Sannicola, Rete Civica:«salviamo l’abbazia di San Salvatore». L’ex Ministro Bray al fianco dell’associazione

L’associazione ‘Rete Civica’ scenderà in piazza a Sannicola, domani mattina, per poi recarsi presso l’abbazia di San Salvatore per rilevare lo stato d’incuria del monumento. l’ex Ministro Bray al loro fianco.

Scongiurare il crollo dell'abbazia bizantina di San Salvatore a Sannicola. Si può; anzi, si deve. Sarebbe quasi un gesto di riconoscimento nei confronti di uno dei monumenti che, assieme ad altri, scandiscono i segni della tradizione salentina. La chiesa – vicina al complesso di San Mauro (oggi in gran parte recuperato), sull'omonima rupe – venne costruita probabilmente nel XII secolo, verosimilmente utilizzando un sito occupato in un passato ancora più remoto.

Un tempo, questa meravigliosa testimonianza storico-artistica pote poteva contare su numerose donazioni, sia da parte di nobili che dai cittadini locali in segno di rispetto e ammirazione. Col passare del tempo, però, l’importante monumento finì in mani private. Per un lungo arco di tempo è stato purtroppo utilizzato come “masseria”, e la stessa chiesa è servita a lungo come ricovero per gli animali. Per essere più funzionale allo scopo venne fagocitata da strutture masserizie edificate intorno al XIX secolo, come alcune stalle, e vari ambienti situati su due piani, probabilmente destinati ad uso colonico ed abitativo da parte dei proprietari del fondo.

Oggi l’abbazia è ancora in mani private. Per anni numerose associazioni hanno condotto meritorie battaglie, organizzato manifestazioni e chiesto l’intervento dello Stato nelle sue varie articolazioni. La chiesa è sul punto di crollare. “E questo non lo permetteremo mai” – scrive in una nota stampa pervenutaci in redazione la Rete Civica 'Tutela del Paesaggio e del Territorio Storico-artistico e Archeologico'.

Tale Rete Civica annovera varie associazioni che operano nel territorio pugliese per la salvaguardia del patrimonio culturale e del paesaggio. Associazione di associazioni, dunque, che singolarmente conduce battaglie simili in territori diversi. “Una rete che abbiamo scelto di definire “civica” – prosegue la nota – per quell’implicito richiamo alla civiltà, cui cerchiamo di ispirarci nelle nostre azioni a salvaguardia del territorio”.
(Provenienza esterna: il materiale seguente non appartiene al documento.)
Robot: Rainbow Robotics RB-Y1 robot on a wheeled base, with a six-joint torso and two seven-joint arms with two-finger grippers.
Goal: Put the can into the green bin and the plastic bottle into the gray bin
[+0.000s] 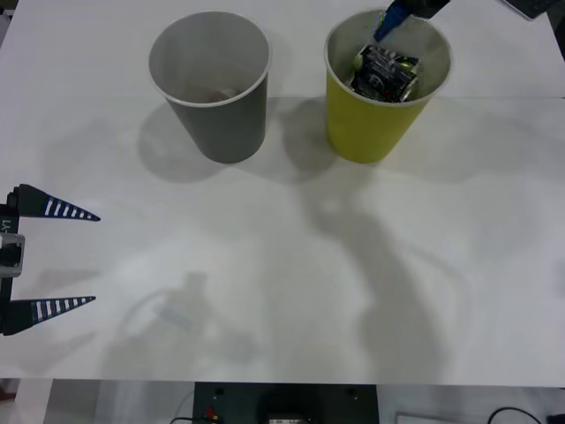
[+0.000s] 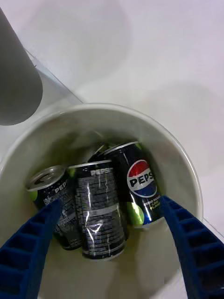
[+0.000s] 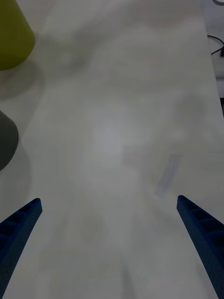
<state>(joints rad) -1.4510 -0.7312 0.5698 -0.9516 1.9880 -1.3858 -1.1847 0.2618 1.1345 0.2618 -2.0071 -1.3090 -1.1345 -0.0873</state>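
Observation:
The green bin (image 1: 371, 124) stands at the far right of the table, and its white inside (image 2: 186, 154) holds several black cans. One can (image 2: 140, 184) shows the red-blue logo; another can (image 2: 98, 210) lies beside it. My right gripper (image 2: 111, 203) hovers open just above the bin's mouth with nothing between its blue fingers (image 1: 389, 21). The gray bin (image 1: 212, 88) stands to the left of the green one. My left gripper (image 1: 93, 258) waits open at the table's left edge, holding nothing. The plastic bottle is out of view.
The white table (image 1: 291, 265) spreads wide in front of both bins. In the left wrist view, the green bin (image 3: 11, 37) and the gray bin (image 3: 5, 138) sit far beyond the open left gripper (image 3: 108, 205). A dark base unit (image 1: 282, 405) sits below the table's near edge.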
Con una serie di lettere abbiamo chiesto l'intervento del Prefetto di Lecce perché affronti e gestisca questa che è una emergenza culturale di primo piano data l’importanza di San Salvatore e la sua storia. Chiediamo al Prefetto di allestire un tavolo dove l’Amministrazione Comunale di Sannicola in primis, con la Soprintendenza di Lecce, la Direzione Regionale per i Beni Culturali per la Puglia e la stessa Regione Puglia con l’Assessorato ai Beni Culturali, trovino la strada per sottrarre questo monumento alla sua imminente fine. Anche usando misure estreme previste comunque dalla Legge, come il recupero a spese proprie rivalendosi successivamente e coattivamente sulla proprietà” – ci fanno sapere. 
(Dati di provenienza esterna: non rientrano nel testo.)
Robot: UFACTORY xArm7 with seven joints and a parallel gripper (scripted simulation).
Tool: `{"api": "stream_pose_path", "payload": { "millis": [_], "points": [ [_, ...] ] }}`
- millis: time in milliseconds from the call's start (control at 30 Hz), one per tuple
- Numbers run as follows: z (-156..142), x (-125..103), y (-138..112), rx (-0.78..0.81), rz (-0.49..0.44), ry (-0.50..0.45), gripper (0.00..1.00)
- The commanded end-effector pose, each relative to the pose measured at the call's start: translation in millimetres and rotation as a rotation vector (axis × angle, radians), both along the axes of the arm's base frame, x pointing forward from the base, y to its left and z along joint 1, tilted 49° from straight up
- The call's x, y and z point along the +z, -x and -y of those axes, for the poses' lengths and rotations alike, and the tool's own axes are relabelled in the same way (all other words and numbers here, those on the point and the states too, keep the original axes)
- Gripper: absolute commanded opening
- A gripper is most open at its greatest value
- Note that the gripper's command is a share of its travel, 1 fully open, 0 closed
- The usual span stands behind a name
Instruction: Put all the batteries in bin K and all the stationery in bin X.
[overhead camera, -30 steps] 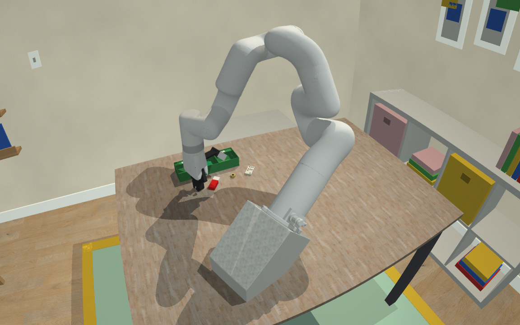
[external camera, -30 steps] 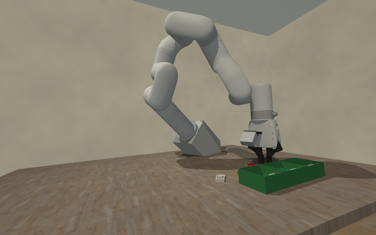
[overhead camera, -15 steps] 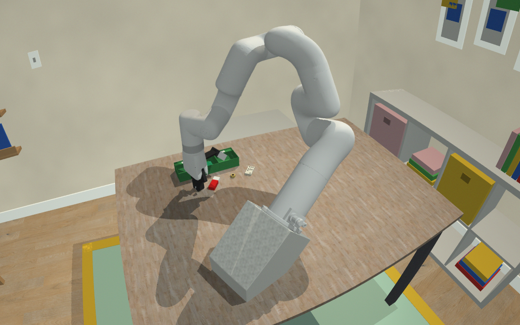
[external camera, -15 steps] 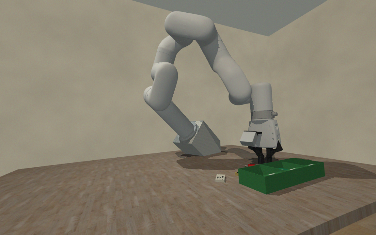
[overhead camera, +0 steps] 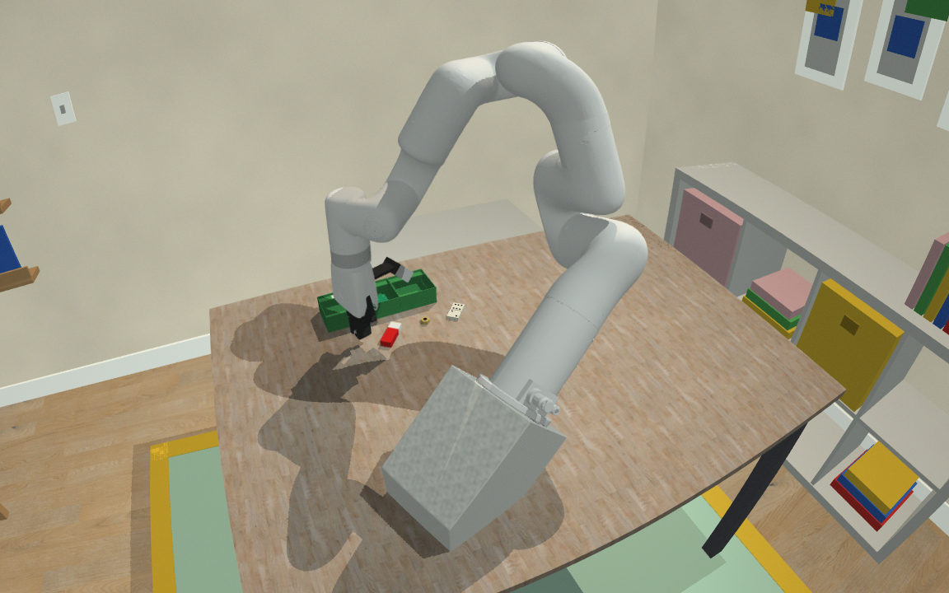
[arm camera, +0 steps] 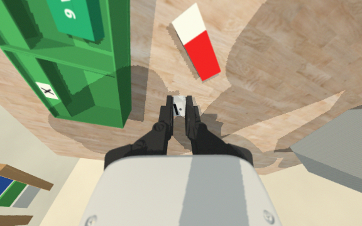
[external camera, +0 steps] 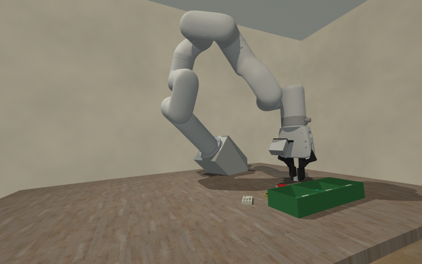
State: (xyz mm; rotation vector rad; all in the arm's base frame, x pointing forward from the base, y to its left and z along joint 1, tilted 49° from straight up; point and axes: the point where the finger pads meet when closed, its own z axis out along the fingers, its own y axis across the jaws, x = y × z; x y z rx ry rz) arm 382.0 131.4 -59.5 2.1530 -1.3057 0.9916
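My gripper (arm camera: pixel 179 104) is shut on a small silver pencil sharpener (arm camera: pixel 178 105) with a black slot and holds it just above the table. It is next to the long green bin tray (arm camera: pixel 74 59), near the end compartment labelled X (arm camera: pixel 46 90). A teal block with a white numeral (arm camera: pixel 75 17) lies in the neighbouring compartment. A red and white eraser (arm camera: pixel 197 42) lies flat on the table just beyond the fingers. In the top view the gripper (overhead camera: pixel 362 329) hangs between the bin tray (overhead camera: pixel 378 293) and the eraser (overhead camera: pixel 389 333).
A small yellow ring-shaped thing (overhead camera: pixel 424 319) and a white domino with black dots (overhead camera: pixel 455 310) lie on the table right of the eraser. The domino also shows in the exterior view (external camera: pixel 247 200), left of the bin tray (external camera: pixel 315 195). The arm's grey base (overhead camera: pixel 463 457) stands at the near side.
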Motion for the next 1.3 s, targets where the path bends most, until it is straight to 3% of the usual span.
{"api": "stream_pose_path", "payload": {
  "millis": [0,233,833,967,1100,1267],
  "points": [
    [-9.2,8.0,3.8,0.002,0.001,-0.002,0.00],
    [-24.9,23.2,12.1,0.002,0.001,-0.002,0.00],
    [-24.5,23.0,12.0,0.002,0.001,-0.002,0.00],
    [-33.2,25.2,-8.6,0.002,0.001,-0.002,0.00],
    [-35.6,25.8,-14.1,-0.030,0.035,-0.019,0.00],
    [-47.3,28.8,-41.7,-0.151,0.160,-0.086,0.00]
  ]
}}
Domattina intanto, domenica 5 ottobre, a partire dalle 09.30, tutti si ritroveranno in Piazza della Repubblica a Sannicola per poi recarsi presso la chiesa di San Salvatore per rilevare il gravissimo livello di degrado in cui versa il monumento. In questa battaglia, al fianco dell'associazione, anche l’On.le Massimo Brayal quale, quando ne parlammo, erano già note sia la storia che le precarie condizioni statiche del monumento”.

Seguiranno altre iniziative che vedranno la partecipazione di artisti, scrittori, musicisti e storici, amanti della Puglia e studiosi per tenere attenta l’opinione pubblica. “Ostinatamente convinti come siamo – conclude la nota – che una civiltà degna di questo nome non può permettersi di perdere le testimonianze della propria storia!”